* YOUR INSTRUCTIONS
Would you please copy the part of the material below that opens with the line containing "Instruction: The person" and closes with the line containing "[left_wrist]"? Copy it exactly, and only it.
----- EXERCISE DATA
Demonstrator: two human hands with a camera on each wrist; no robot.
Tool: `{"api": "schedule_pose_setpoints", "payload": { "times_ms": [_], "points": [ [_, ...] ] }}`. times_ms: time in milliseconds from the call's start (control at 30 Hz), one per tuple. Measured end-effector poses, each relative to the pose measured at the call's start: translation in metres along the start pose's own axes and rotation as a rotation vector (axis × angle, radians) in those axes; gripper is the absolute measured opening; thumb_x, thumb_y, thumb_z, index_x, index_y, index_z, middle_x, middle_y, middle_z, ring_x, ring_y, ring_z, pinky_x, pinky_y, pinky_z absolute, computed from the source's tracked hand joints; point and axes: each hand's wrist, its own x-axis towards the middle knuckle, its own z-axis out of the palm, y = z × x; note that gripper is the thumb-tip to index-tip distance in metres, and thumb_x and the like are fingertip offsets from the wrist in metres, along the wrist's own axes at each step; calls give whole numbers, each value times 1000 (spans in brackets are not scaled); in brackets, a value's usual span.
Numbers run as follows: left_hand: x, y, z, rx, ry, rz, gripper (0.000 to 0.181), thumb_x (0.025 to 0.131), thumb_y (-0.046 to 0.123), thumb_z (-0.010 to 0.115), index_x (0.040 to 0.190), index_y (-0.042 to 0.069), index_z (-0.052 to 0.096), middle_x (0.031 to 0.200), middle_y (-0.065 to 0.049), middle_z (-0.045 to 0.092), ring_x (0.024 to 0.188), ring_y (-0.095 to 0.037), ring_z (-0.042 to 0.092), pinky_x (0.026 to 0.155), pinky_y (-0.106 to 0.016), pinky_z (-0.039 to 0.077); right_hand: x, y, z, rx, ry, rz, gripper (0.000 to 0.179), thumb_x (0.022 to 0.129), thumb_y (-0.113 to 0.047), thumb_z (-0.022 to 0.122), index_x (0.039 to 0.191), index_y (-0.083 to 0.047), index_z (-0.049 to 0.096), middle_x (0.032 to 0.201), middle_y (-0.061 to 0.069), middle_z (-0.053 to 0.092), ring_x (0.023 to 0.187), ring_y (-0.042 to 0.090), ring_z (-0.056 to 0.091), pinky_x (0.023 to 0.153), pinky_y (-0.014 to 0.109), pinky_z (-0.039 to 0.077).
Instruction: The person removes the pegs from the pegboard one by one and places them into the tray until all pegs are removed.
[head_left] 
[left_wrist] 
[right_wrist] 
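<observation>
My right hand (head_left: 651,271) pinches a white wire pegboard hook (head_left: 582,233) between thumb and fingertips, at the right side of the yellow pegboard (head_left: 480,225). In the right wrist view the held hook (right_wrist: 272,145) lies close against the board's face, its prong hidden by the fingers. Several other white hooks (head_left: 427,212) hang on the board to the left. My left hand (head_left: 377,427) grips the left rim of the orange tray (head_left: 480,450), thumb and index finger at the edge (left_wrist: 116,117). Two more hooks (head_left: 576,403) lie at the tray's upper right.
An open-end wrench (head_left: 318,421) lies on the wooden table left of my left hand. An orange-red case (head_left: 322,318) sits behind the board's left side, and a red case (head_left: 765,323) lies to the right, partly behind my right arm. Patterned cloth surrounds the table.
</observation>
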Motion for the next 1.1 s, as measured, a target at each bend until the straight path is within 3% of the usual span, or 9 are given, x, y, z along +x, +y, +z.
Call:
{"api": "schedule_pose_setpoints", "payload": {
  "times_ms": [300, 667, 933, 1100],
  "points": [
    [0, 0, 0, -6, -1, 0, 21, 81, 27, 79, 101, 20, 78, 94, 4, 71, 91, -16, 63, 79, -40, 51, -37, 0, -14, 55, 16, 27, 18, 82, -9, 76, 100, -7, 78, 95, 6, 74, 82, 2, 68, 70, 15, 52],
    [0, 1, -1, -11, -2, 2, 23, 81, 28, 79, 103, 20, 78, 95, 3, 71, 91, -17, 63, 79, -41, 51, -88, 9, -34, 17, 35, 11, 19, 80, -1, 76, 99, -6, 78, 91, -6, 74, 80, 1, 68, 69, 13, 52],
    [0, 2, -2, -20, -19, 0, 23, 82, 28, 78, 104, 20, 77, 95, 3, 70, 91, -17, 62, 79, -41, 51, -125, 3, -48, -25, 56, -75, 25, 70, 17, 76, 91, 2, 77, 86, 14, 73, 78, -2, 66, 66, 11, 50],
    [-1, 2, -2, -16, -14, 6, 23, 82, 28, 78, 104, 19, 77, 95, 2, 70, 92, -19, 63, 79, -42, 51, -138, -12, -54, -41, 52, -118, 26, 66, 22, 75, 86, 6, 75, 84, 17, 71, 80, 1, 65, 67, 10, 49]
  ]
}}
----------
* PROBLEM SOLUTION
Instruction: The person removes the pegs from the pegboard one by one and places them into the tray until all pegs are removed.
[head_left] 
[left_wrist] 

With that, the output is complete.